Le plan B, c’est le plan A

Par      • 15 Juin, 2006 • Catégorie(s): Divers  Divers    

Michel Barnier, cet ancien commissaire européen – cette antichambre de l’OMC – aujourd’hui lèche-bottes de Sarkozy, était l’invité de Pierre Veil sur France Inter. Un vainqueur. Parlant du référendum au projet de traité constitutionnel du 29 mai, Michel Barnier sait ce que les Français pensent : « ils n’ont pas dit non à tout ». On connaissait Albert Simon avec sa grenouille, Elisabeth Tessier pour ses visions électorales, Pablo Rabane pour ses prédictions apocalyptiques, Madame Mirza et sa boule de cristal. Maintenant, il faudra aussi compter sur Michel Barnier dans ce club si particulier des gens du voyage intellectuel. Il est ailleurs. C’est clair.

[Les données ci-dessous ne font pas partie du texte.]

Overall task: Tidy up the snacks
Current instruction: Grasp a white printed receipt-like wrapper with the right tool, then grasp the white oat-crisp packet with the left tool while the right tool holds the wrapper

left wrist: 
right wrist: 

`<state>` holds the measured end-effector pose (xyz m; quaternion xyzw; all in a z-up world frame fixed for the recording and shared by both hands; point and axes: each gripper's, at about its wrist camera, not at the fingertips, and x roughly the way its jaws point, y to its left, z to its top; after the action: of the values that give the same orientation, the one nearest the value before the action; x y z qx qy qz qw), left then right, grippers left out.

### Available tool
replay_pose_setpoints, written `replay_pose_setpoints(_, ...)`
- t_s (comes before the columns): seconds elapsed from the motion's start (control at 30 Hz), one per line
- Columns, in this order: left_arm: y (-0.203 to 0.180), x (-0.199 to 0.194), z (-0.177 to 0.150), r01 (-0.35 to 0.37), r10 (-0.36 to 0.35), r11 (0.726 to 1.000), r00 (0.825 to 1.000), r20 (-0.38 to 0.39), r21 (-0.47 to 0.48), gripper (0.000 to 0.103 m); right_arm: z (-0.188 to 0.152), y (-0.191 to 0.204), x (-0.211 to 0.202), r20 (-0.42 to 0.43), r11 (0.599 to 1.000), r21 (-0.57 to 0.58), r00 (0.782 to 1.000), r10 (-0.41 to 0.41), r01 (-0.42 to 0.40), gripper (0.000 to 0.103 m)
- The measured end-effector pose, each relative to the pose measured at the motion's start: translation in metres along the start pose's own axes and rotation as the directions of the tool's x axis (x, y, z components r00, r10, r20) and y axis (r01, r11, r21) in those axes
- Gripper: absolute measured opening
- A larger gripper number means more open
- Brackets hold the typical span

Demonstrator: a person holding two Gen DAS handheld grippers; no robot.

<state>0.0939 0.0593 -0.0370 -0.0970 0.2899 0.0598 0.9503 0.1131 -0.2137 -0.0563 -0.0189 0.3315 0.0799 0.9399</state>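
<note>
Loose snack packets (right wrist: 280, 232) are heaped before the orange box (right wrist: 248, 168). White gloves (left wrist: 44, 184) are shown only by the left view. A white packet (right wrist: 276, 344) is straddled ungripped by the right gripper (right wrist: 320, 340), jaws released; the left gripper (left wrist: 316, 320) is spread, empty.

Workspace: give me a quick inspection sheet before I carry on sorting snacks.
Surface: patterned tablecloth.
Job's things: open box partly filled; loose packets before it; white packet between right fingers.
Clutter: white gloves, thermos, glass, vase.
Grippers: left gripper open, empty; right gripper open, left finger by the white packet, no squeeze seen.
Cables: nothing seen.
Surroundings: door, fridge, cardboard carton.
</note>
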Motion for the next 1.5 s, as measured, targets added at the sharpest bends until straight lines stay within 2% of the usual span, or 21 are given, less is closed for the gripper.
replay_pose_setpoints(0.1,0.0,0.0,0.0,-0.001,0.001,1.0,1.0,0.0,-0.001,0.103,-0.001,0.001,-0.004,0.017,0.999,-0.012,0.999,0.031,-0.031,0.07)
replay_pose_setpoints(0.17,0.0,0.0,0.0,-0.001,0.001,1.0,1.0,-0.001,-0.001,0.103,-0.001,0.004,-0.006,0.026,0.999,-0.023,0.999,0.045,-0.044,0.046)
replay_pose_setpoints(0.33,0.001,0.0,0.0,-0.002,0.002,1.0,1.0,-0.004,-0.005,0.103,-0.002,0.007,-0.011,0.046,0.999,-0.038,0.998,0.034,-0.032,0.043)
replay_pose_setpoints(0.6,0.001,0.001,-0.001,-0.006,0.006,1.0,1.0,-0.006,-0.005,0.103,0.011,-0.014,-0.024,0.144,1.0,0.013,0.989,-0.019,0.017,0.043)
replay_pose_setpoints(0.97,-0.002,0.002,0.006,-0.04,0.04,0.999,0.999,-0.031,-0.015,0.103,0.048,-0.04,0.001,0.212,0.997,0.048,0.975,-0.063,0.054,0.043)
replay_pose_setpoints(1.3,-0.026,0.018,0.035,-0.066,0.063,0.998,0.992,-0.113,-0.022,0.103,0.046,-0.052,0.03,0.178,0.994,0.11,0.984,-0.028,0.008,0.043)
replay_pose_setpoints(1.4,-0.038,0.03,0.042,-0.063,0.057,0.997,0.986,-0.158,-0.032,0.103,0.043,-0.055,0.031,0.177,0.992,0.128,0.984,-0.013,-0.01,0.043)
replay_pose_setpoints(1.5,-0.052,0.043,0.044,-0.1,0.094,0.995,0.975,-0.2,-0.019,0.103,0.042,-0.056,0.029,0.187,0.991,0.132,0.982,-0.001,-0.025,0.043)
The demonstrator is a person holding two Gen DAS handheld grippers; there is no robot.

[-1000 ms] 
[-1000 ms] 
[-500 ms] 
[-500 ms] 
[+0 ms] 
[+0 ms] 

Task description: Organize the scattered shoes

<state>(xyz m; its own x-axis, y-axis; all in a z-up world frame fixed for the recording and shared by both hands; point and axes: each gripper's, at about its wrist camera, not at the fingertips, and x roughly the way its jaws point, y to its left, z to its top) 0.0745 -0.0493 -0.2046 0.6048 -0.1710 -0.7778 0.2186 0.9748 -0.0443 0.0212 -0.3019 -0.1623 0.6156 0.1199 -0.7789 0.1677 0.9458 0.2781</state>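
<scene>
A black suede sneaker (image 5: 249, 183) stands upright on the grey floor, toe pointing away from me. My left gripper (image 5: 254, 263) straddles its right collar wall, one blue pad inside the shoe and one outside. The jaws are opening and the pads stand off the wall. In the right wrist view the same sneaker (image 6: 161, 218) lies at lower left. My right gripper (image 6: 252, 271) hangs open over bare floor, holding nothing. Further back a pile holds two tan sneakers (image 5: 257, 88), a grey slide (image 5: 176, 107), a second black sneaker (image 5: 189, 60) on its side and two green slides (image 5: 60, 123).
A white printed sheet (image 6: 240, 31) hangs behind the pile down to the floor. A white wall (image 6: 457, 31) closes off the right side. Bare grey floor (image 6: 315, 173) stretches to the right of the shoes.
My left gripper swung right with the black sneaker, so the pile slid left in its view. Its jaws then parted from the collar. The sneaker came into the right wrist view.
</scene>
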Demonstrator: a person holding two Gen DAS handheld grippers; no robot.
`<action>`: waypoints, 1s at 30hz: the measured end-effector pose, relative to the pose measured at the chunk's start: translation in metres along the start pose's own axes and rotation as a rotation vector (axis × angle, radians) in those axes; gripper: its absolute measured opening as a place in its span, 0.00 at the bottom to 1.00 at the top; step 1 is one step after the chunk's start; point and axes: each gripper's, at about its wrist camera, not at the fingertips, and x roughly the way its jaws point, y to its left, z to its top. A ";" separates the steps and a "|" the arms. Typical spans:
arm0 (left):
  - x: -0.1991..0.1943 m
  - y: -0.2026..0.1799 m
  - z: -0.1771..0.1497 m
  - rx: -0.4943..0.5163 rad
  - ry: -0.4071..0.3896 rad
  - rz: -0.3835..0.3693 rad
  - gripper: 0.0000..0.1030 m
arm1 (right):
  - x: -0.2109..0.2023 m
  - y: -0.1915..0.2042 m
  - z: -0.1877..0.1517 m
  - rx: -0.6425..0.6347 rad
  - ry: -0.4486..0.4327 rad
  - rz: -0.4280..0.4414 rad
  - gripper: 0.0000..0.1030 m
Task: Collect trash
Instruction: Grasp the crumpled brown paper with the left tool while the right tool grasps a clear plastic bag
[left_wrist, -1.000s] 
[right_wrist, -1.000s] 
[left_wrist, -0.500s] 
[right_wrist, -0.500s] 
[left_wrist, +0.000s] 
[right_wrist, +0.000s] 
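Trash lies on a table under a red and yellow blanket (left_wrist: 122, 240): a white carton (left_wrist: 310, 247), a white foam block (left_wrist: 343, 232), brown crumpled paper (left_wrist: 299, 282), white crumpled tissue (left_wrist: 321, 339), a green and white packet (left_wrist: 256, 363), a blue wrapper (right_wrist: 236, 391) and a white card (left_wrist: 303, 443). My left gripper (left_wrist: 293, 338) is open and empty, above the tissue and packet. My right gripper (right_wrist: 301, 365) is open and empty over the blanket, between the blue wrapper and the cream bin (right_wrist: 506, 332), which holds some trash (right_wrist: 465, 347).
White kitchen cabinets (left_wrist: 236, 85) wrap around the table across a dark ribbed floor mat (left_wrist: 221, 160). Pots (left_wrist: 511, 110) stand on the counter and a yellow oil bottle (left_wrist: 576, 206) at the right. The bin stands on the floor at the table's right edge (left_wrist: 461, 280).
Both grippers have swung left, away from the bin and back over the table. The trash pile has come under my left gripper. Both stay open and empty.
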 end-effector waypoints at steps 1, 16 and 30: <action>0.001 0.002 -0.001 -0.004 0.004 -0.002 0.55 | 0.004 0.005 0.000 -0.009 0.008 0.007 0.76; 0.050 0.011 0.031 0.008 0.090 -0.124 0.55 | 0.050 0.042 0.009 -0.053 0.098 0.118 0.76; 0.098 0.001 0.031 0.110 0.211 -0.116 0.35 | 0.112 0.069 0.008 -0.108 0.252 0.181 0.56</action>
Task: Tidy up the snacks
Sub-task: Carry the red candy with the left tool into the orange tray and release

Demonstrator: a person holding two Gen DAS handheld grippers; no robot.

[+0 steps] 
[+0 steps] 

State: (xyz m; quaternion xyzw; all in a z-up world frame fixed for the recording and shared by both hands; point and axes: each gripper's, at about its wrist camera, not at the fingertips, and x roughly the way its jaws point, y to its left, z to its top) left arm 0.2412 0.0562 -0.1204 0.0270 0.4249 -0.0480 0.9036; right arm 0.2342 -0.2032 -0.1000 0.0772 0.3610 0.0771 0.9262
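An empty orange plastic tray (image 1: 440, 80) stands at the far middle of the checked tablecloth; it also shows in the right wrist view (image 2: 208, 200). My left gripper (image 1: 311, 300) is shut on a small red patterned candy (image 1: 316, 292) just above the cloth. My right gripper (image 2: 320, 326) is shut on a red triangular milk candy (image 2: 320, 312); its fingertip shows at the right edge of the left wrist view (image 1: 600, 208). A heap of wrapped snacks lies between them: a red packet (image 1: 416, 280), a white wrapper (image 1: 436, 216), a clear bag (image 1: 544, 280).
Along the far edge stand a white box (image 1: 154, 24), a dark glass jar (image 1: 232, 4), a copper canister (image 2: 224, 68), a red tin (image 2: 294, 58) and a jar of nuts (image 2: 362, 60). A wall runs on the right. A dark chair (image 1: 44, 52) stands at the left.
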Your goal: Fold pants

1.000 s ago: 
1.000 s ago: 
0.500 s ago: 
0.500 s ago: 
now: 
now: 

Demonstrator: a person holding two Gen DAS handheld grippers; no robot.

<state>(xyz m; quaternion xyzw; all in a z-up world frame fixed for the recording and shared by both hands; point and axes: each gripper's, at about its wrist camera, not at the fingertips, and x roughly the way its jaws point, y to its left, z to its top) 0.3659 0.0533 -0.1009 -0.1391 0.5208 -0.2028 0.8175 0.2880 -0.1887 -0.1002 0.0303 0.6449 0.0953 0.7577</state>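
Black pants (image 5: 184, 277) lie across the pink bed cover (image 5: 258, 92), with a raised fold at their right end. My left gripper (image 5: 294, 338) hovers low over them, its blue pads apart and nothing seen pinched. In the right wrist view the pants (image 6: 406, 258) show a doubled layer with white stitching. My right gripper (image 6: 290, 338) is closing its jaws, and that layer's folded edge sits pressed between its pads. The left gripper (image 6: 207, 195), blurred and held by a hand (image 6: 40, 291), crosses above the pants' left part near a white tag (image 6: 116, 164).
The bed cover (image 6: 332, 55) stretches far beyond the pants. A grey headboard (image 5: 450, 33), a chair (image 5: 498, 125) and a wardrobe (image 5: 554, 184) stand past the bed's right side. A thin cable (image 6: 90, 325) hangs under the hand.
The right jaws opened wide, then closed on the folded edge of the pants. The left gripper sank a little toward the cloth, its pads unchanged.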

Mais, le plus inquiétant de son propos, c’est qu’il a clairement évoqué le vote des parlementaires pour sortir de la crise en reprenant certaines parties du Traité. Quel démocrate ce Michel Barnier ? Bernard Guetta, dans un éclair de lucidité, a reconnu que ce n’était pas les votes français et néerlandais qui avaient amener la crise. Mais bien la crise qui a amené les Nons français et néerlandais.

Quand est-ce que nous voudrons bien comprendre que ce sont les conditions de l’élargissement et le traité de Nice qui ont amené la crise ? Il fallait réformer les institutions européennes avant d’élargir. Or c’est exactement le contraire qui s’est passé. Giscard, Barnier, Lamy, Mendelson, que de grands visionnaires !

NB Le traité de Nice a été ratifié par voie parlementaire en 2001, sous le gouvernement Jospin.